Island teens looking for 'place to call their own'
On March 14, a team of teens from grades 7 to 10, will make a presentation to the Town Council on why they need a meeting place of their own.
The teens currently meet at the Senior Center on Wednesday and Friday afternoons, but they cannot leave anything there, Melissa Minto, the town's teen co-ordinator, said. "We can't leave puzzles or games already started, and we can't leave food or unfinished art projects," Minto said. "It's all in my car, or at my house," she added.
Minto said the Jamestown teens have visited two dedicated teen centers in Newport and "are really envious" of what they have seen there. She described facilities with 15 or more computers, a cafe, tutoring sessions after school, and even a "recording and performing studio" at the new teen center at the Newport Boys and Girls Club.
"They really want a place to call their own," Minto said.
The presentation to the council will include the successes the teen center has already had, the level of participation, and the "vision" the teens have for their own place.
Councilwoman Barbara Szepatowski, who has taken an interest in the teen group, said that she has been working with Minto and Laura Hosley of the island's Substance Abuse Prevention Task Force on ideas for a permanent teen facility. Szepatowski credited Hosley with coming up with an idea to add a second floor to the front of the Community Center, which so far has been met with positive reactions, the councilwoman said.
"There are too many kids hanging around town at night," Szepatowski said, adding, "We have to get them a place seven days a week." She would like to see a teen center that would be open and available until 10 p.m. each evening, Szepatowski said.
She, Minto and Hosley are working on a grant application to get funds to do a structural analysis of the Community Center to determine if it could support a second floor, Szepatowski said.
Recreation Director Matt Bolles said that while the second floor "is just an idea" at this point, "I think it's a great idea." He noted that the Community Center is within walking distance of the school and the central location makes it very accessible to teens who cannot drive.
The front section of the Community Center is approximately 1,800 square feet, Bolles said, adding that while he is not an engineer, "what I know about this building is that it's structurally sound."
Bolles recalled that many years ago, when the police station was in the recreation center, a plan was discussed to add a second floor for a new, larger police station. Bolles said that there might already be structural data from that proposed project, which was voted down in favor of a separate police station.
'Cafe night' planned
The youth and organizers of the island's Teen Center are hoping to learn about new opportunities for community involvement at the upcoming March 22 "Cafe Night."
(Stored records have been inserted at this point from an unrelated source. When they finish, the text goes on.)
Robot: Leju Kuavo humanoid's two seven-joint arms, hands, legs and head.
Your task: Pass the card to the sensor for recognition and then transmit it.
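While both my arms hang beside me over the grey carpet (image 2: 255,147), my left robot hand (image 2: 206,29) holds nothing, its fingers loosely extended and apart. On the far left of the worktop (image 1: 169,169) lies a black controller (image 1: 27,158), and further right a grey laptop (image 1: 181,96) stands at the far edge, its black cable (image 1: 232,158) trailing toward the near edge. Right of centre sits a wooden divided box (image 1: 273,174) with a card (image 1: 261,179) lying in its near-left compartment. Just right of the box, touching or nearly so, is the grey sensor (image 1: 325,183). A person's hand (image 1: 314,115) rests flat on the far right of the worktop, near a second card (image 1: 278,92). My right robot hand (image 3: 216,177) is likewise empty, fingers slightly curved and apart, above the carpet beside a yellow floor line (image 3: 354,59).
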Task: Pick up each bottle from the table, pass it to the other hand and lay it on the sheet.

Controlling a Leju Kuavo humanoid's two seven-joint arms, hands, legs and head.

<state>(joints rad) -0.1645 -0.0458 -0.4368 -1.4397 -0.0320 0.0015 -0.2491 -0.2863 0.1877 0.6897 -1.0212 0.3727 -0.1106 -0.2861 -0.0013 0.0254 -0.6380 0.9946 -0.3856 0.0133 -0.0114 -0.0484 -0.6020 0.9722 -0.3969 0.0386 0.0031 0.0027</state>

Teen co-ordinator Melissa Minto said that she is hoping that several adult organizations will provide brochures or perhaps a spokesperson to attend the event to talk about what services or opportunities they can provide to island teens. She said she is also hoping that youth groups previously unaffiliated with the Teen Center will provide information on clubs, bands, and other activities that teens can join, Minto added.
She said that her teens keep telling her they are bored in the community, and "I want to show them what's out there," to get them involved and interested in being part of their town.
The Cafe Night will take place at the Teen Center, 6 West St., from 4 to 8 p.m.
The cafe will include food and live music and also give teens a chance to visit the resource tables and talk to people who might provide interesting opportunities.
Other teen activities include involvement in the newly-formed Jamestown Youth Council, which is participating in the Newport County Youth Council sessions once a month in Newport. The teens will take part in planning a statewide youth summit, to take place at the end of June, Minto said.
She is working with them to come up with ideas for the summit and "giving them the skills to take their ideas from thoughts to reality," Minto said.
The event will run for three days, and they are currently looking for a location to act as host. Brown University and Salve Regina University are being considered for the summit, Minto said.
Locally, Minto said that the teens are working on a number of upcoming projects like a May "chalk extravaganza" in which everyone will be given a section of pavement on which to create a work of art with sidewalk chalk. They are also working on a proposal to create a town mural project on public property, Minto said.